How This Powers Photosynthesis
Chlorophyll is a perfect case study. The part of chlorophyll that captures sunlight is its porphyrin ring, a large flat ring of conjugated double bonds with a magnesium atom at the center. When a photon hits this ring, it promotes an electron from the highest occupied orbital into the lowest unoccupied orbital. The dominant transition in chlorophyll involves exactly this HOMO-to-LUMO jump.
Interestingly, the protein environment around chlorophyll slightly bends and distorts the porphyrin ring, which shrinks the HOMO-LUMO gap and shifts absorption toward longer (redder) wavelengths by up to 17 nanometers. This tuning allows different chlorophyll molecules within the same photosynthetic complex to absorb slightly different colors of light, broadening the range of sunlight a plant can harvest.
How This Enables Vision
Your ability to see depends on the same electron-excitation principle, but with a twist. Inside the photoreceptor cells of your retina, a small molecule called retinal sits covalently attached to a protein called opsin. Retinal’s chromophore is a chain of conjugated double bonds. When a photon excites the electrons in this chain, the added energy doesn’t just bump an electron to a higher orbital; it causes the molecule to physically change shape. A specific double bond in retinal (at the 11th carbon position) flips from a bent “cis” configuration to a straight “trans” configuration. This shape change triggers the opsin protein to activate, launching the cascade of signals your brain interprets as sight.
This photoisomerization, where light energy rearranges the geometry around a double bond, is one of the fastest and most efficient reactions in biology.
How This Causes DNA Damage
The same mechanism that powers vision and photosynthesis can also cause harm. DNA bases, particularly thymine and cytosine, contain double bonds that absorb UV light. When UV photons excite the electrons in these double bonds, the added energy can open the bond and allow it to react with a neighboring base on the same DNA strand. If two thymine bases sit next to each other, this can create a thymine dimer: two covalent bonds locking the adjacent bases together. These dimers distort the DNA helix and, if not repaired, can lead to mutations and skin cancer.

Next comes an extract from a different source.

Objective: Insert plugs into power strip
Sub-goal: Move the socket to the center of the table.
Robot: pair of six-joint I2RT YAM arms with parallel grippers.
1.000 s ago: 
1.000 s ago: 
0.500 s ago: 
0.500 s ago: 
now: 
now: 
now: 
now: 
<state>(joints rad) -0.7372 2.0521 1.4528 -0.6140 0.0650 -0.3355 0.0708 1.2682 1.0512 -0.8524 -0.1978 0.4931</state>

DNA has some built-in resilience, though. When UV light excites the electrons in pyrimidine bases (thymine, cytosine, uracil), the molecule usually converts that electronic energy into heat within picoseconds, far faster than a chemical reaction can occur. The excited electron drops back to the ground state through rapid nonradiative decay, and the photon’s energy dissipates as vibrations in the surrounding water molecules. Only a small fraction of excitation events lead to actual dimer formation.
How Sunscreen Exploits This Process
Chemical sunscreens work by containing molecules whose electrons are deliberately easy to excite with UV light. Oxybenzone, one common UV-absorbing ingredient, absorbs a UV photon and undergoes an ultrafast internal rearrangement: the excited molecule briefly shifts into a different structural form, then snaps back to its original shape while dumping the absorbed energy as harmless heat. This entire cycle, absorption, rearrangement, and energy release, happens so quickly that there’s no time for the energy to cause damage to skin cells underneath.
In every one of these examples, from plant pigments to your retina to sunscreen, the story starts in the same place: a photon of sunlight delivers its energy to an electron, and that electron jumps to a higher orbital. What happens next depends on the molecule, but the initial event is always an electronic transition.